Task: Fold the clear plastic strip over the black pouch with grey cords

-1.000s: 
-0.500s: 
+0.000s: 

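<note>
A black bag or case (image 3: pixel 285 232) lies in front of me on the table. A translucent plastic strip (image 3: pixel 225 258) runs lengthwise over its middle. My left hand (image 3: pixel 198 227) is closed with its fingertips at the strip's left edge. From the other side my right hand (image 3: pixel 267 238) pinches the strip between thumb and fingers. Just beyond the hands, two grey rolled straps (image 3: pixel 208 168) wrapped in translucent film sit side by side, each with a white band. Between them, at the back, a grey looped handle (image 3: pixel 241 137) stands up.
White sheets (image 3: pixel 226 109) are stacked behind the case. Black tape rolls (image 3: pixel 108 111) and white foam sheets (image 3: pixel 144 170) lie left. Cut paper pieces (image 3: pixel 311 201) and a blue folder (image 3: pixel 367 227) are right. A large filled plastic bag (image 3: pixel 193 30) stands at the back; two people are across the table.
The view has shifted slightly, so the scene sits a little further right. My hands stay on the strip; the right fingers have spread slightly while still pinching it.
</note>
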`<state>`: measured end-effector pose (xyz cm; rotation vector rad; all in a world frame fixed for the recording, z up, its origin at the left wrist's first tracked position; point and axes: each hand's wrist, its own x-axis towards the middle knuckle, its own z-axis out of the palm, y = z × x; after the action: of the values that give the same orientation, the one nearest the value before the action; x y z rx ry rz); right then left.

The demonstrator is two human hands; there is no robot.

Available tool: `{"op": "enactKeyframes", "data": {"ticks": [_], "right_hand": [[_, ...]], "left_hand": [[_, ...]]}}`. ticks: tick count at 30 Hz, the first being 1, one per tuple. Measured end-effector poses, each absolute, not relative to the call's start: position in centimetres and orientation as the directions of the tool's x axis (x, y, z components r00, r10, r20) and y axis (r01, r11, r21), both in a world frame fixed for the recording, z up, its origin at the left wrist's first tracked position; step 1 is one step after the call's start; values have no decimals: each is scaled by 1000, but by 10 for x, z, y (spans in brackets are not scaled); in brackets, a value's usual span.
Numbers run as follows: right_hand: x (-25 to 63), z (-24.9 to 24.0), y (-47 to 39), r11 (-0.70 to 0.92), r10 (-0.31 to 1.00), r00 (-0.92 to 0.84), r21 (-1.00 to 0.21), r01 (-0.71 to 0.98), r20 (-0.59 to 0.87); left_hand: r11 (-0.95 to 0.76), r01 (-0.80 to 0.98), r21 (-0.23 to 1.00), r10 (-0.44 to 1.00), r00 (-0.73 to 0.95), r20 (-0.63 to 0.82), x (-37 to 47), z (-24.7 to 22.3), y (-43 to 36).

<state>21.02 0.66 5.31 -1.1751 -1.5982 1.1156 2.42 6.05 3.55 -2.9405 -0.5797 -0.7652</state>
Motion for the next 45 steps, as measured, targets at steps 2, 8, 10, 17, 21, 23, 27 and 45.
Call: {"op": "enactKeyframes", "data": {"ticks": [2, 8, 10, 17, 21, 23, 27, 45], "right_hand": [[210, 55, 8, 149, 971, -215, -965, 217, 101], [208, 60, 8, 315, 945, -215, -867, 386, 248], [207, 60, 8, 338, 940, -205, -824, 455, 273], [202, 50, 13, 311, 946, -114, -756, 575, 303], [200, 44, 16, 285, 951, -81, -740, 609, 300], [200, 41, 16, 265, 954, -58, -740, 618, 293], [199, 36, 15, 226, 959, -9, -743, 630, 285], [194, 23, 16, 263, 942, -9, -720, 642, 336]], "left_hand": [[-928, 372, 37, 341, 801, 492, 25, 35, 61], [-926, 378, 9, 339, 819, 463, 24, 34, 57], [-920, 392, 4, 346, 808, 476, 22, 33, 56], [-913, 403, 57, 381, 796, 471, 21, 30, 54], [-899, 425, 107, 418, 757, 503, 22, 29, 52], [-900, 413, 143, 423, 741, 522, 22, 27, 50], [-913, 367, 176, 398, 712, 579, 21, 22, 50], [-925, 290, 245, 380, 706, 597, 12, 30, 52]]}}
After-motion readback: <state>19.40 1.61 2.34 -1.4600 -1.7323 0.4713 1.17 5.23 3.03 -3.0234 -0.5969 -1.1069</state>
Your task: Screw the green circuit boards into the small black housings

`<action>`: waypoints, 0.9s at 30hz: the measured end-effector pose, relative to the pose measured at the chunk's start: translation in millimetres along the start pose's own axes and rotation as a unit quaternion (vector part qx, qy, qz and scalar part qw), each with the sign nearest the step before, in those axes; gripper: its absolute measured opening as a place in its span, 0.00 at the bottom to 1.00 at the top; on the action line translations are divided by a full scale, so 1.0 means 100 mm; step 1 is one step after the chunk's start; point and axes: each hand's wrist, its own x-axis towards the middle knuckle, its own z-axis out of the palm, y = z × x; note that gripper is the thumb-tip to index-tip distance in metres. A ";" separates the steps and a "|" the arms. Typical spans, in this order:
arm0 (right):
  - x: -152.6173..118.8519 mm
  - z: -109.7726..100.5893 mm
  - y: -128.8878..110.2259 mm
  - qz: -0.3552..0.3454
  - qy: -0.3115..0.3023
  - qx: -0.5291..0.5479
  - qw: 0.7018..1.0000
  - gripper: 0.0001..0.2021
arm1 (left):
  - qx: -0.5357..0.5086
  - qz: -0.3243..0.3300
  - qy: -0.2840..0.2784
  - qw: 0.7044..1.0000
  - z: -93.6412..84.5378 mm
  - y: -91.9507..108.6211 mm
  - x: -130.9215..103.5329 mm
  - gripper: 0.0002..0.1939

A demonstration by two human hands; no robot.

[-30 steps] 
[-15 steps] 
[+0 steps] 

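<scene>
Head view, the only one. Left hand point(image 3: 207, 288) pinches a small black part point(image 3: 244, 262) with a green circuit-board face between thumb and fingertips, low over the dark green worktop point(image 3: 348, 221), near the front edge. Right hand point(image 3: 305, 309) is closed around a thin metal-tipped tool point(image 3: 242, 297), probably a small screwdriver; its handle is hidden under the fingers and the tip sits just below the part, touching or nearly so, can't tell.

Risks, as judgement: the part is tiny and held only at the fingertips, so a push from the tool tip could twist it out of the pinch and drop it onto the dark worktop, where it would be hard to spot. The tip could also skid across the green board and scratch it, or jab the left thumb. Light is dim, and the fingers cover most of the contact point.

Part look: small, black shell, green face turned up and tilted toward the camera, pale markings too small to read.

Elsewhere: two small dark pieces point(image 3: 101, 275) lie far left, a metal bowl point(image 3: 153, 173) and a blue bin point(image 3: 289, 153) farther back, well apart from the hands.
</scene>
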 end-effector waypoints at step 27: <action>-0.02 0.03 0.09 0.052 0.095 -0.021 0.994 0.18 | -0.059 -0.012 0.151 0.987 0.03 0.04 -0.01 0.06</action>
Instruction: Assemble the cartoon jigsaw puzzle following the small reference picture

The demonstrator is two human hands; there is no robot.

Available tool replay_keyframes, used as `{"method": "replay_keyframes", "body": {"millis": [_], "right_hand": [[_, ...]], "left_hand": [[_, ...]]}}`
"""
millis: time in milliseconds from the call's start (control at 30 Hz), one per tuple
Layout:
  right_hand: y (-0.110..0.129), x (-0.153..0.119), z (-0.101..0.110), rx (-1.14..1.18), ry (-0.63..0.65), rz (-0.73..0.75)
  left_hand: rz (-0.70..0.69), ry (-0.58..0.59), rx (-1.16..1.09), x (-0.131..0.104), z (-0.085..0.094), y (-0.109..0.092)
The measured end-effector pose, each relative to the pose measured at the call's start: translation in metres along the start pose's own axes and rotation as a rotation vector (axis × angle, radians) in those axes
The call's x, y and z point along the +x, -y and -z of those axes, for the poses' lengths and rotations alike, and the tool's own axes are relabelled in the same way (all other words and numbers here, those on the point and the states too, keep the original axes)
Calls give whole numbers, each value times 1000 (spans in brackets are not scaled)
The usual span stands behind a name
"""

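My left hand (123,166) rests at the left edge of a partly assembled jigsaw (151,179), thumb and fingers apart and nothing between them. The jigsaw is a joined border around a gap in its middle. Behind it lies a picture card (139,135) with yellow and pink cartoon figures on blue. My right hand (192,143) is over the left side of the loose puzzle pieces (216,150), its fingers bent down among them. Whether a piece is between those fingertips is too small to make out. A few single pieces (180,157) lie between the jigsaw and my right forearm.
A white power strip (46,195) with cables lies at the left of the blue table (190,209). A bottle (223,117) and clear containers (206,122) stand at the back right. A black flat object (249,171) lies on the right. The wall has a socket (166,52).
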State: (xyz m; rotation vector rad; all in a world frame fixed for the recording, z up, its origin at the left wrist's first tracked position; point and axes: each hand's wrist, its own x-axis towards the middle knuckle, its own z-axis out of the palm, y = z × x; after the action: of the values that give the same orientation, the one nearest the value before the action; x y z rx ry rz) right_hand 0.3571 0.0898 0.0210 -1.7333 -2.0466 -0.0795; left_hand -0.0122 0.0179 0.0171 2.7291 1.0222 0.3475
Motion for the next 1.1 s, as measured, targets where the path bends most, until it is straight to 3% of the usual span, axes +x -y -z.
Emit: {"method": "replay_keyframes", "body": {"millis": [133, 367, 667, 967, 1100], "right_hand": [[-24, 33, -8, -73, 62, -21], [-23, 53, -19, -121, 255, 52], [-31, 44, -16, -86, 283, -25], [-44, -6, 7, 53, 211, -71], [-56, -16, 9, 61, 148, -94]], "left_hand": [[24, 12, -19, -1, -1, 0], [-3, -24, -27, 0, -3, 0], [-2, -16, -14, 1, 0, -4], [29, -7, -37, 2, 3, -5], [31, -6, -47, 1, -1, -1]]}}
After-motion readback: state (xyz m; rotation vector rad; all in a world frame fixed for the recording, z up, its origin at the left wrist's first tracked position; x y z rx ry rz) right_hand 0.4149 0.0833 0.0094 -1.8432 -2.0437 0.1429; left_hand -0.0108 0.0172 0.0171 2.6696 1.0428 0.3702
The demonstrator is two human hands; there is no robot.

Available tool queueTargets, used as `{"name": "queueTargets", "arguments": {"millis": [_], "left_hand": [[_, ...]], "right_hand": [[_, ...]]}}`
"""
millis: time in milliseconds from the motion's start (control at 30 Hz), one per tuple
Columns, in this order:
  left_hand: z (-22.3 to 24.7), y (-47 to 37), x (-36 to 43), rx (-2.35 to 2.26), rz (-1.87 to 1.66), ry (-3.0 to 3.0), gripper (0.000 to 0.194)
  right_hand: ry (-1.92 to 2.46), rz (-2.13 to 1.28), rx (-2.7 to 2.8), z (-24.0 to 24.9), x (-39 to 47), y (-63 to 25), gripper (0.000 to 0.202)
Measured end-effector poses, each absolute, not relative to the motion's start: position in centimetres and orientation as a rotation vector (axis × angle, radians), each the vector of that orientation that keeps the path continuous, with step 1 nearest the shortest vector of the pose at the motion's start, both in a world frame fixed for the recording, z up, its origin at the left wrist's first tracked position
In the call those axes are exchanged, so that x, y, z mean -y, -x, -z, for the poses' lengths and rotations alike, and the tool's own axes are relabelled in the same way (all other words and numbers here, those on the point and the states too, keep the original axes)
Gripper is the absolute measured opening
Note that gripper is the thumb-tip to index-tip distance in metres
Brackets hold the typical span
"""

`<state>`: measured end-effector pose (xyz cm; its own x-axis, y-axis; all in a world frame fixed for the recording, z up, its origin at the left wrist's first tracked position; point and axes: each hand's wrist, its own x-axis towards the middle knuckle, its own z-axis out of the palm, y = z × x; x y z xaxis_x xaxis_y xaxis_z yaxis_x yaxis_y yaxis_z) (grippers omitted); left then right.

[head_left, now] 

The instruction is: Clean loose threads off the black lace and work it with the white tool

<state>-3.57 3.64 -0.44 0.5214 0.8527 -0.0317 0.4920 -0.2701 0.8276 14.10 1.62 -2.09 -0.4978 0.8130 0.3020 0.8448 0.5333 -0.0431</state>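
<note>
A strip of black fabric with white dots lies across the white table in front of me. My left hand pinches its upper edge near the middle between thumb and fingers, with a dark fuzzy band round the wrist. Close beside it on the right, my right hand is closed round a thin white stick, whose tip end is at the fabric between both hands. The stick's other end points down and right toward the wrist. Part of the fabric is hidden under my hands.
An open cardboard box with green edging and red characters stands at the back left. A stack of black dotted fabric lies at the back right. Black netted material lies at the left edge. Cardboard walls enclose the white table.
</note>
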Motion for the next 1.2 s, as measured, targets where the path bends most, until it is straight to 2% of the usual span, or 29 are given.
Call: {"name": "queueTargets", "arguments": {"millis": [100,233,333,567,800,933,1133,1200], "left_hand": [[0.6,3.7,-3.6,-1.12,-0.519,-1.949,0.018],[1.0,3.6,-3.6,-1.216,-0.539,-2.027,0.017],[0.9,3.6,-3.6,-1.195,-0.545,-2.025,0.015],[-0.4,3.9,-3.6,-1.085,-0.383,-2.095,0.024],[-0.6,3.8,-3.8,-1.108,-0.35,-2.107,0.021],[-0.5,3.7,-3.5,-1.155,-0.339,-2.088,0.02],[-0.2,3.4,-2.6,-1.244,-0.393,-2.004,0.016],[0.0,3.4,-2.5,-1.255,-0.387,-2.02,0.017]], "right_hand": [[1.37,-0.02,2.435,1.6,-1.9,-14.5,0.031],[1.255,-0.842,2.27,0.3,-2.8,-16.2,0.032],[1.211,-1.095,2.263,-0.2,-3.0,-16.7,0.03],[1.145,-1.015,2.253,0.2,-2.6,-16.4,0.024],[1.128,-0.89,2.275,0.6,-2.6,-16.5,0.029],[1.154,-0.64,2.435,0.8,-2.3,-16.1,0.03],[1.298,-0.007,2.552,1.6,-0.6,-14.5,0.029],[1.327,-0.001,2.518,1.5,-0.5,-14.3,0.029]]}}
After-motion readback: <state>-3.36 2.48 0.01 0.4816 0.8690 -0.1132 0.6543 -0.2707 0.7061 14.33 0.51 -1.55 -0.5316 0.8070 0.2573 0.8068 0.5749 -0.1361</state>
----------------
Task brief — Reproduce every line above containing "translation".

Written answer —
`<action>`: waypoints, 0.9s at 30hz: the measured end-effector pose, relative to the pose measured at the chunk's start: translation in millimetres along the start pose's own axes and rotation as a unit quaternion (vector part qx, qy, qz and scalar part qw), each with the sign nearest the step before, in those axes; gripper: its absolute measured opening as a place in its span, 0.00 at the bottom to 1.00 at the top; on the action line translations are divided by a full scale, so 1.0 means 100 mm; step 1 is one step after the chunk's start; point and axes: each hand's wrist, its own x-axis towards the middle knuckle, its own z-axis out of the palm, y = z × x; note that gripper is the thumb-tip to index-tip distance in metres. A ";" separates the steps and a "|" the arms. Typical spans, in this order:
The measured end-effector pose, each relative to the pose measured at the call's start: translation in metres along the start pose's own axes and rotation as a rotation vector (axis × angle, radians) in those axes

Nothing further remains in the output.